Task requirements:
Your answer should be the entire listing, printed exactly.

- - -

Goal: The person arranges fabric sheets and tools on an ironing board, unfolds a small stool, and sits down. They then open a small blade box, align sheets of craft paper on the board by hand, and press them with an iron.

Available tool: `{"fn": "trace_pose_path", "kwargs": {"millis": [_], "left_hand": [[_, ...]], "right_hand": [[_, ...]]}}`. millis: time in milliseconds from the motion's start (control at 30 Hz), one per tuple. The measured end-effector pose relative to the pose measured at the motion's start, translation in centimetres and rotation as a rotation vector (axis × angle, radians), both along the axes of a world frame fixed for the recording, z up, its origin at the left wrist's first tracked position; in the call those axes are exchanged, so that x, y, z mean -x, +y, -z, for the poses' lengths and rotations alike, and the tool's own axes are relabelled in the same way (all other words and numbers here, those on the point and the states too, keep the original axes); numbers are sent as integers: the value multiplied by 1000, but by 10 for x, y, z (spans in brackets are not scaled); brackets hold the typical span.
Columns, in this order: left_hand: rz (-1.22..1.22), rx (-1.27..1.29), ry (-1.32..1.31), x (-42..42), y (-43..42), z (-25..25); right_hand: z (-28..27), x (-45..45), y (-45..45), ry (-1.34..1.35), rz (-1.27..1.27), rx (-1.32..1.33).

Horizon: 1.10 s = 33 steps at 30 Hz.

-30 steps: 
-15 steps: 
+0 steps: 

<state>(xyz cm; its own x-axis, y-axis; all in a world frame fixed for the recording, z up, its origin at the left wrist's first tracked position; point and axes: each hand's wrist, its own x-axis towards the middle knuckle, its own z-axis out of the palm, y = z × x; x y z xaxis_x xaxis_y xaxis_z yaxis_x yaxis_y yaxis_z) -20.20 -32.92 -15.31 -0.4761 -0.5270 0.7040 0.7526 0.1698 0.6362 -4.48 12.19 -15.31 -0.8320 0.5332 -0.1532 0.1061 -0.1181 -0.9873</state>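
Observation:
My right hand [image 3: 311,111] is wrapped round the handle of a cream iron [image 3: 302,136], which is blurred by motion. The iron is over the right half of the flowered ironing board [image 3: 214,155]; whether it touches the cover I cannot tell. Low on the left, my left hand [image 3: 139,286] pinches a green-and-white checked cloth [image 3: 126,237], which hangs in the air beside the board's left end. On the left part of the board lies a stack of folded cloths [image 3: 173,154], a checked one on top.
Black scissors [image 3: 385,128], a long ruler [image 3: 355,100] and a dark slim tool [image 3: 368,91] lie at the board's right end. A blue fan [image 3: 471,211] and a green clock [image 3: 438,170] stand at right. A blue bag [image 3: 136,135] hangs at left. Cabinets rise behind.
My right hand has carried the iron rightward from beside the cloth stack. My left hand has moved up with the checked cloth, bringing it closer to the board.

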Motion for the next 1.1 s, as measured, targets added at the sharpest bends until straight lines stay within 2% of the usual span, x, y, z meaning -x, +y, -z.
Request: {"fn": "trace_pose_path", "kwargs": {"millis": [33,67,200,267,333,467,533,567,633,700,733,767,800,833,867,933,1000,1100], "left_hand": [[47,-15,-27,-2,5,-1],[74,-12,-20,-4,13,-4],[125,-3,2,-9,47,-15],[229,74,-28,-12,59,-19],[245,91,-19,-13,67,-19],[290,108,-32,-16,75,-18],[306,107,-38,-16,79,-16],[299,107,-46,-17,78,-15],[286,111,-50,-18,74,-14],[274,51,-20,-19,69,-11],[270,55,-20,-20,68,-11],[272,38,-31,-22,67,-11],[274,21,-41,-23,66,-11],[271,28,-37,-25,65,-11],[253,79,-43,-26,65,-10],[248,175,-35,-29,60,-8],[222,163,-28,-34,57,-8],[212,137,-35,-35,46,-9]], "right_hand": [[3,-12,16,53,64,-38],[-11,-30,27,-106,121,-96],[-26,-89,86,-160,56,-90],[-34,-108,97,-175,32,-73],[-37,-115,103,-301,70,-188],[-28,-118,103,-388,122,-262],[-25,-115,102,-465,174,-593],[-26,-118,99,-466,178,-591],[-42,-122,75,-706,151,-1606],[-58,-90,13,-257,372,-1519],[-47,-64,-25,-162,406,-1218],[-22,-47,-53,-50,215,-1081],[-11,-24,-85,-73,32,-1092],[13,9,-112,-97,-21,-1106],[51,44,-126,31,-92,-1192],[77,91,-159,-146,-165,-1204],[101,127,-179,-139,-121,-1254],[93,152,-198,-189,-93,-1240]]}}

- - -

Exercise result:
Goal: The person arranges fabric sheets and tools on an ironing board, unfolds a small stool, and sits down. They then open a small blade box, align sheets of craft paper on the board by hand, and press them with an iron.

Available tool: `{"fn": "trace_pose_path", "kwargs": {"millis": [_], "left_hand": [[_, ...]], "right_hand": [[_, ...]]}}`. millis: time in milliseconds from the motion's start (control at 30 Hz), one per tuple. The measured end-effector pose relative to the pose measured at the motion's start, translation in centimetres and rotation as a rotation vector (axis × angle, radians), both along the axes of a world frame fixed for the recording, z up, its origin at the left wrist's first tracked position; in the call those axes are exchanged, so that x, y, z mean -x, +y, -z, for the poses' lengths and rotations alike, and the tool's own axes are relabelled in the same way (all other words and numbers here, those on the point and the states too, keep the original axes); numbers are sent as integers: the value multiplied by 1000, but by 10 for x, y, z (spans in brackets are not scaled); brackets hold the typical span.
Columns, in this order: left_hand: rz (-1.22..1.22), rx (-1.27..1.29), ry (-1.32..1.31), x (-42..42), y (-43..42), z (-25..25); right_hand: z (-28..27), x (-45..45), y (-45..45), ry (-1.34..1.35), rz (-1.27..1.27), rx (-1.32..1.33).

Horizon: 1.10 s = 33 steps at 30 Hz.

-30 steps: 
-15 steps: 
+0 steps: 

<state>(xyz cm; its own x-axis, y-axis; all in a world frame fixed for the recording, z up, its origin at the left wrist's first tracked position; point and axes: each hand's wrist, its own x-axis towards the middle knuckle, its own z-axis out of the palm, y = z × x; x y z xaxis_x xaxis_y xaxis_z yaxis_x yaxis_y yaxis_z) -20.20 -32.92 -15.31 -0.4761 -0.5270 0.7040 0.7526 0.1698 0.6362 -4.48 12.19 -15.31 -0.8320 0.5332 -0.1532 0.1061 -0.1181 -0.9873</state>
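Observation:
My right hand [image 3: 311,111] is wrapped round the handle of a cream iron [image 3: 302,136], which is blurred by motion. The iron is over the right half of the flowered ironing board [image 3: 214,155]; whether it touches the cover I cannot tell. Low on the left, my left hand [image 3: 139,286] pinches a green-and-white checked cloth [image 3: 126,237], which hangs in the air beside the board's left end. On the left part of the board lies a stack of folded cloths [image 3: 173,154], a checked one on top.
Black scissors [image 3: 385,128], a long ruler [image 3: 355,100] and a dark slim tool [image 3: 368,91] lie at the board's right end. A blue fan [image 3: 471,211] and a green clock [image 3: 438,170] stand at right. A blue bag [image 3: 136,135] hangs at left. Cabinets rise behind.
My right hand has carried the iron rightward from beside the cloth stack. My left hand has moved up with the checked cloth, bringing it closer to the board.
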
Motion for the next 1.1 s, as measured, targets added at the sharpest bends until straight lines stay within 2% of the usual span, x, y, z meaning -x, +y, -z.
Request: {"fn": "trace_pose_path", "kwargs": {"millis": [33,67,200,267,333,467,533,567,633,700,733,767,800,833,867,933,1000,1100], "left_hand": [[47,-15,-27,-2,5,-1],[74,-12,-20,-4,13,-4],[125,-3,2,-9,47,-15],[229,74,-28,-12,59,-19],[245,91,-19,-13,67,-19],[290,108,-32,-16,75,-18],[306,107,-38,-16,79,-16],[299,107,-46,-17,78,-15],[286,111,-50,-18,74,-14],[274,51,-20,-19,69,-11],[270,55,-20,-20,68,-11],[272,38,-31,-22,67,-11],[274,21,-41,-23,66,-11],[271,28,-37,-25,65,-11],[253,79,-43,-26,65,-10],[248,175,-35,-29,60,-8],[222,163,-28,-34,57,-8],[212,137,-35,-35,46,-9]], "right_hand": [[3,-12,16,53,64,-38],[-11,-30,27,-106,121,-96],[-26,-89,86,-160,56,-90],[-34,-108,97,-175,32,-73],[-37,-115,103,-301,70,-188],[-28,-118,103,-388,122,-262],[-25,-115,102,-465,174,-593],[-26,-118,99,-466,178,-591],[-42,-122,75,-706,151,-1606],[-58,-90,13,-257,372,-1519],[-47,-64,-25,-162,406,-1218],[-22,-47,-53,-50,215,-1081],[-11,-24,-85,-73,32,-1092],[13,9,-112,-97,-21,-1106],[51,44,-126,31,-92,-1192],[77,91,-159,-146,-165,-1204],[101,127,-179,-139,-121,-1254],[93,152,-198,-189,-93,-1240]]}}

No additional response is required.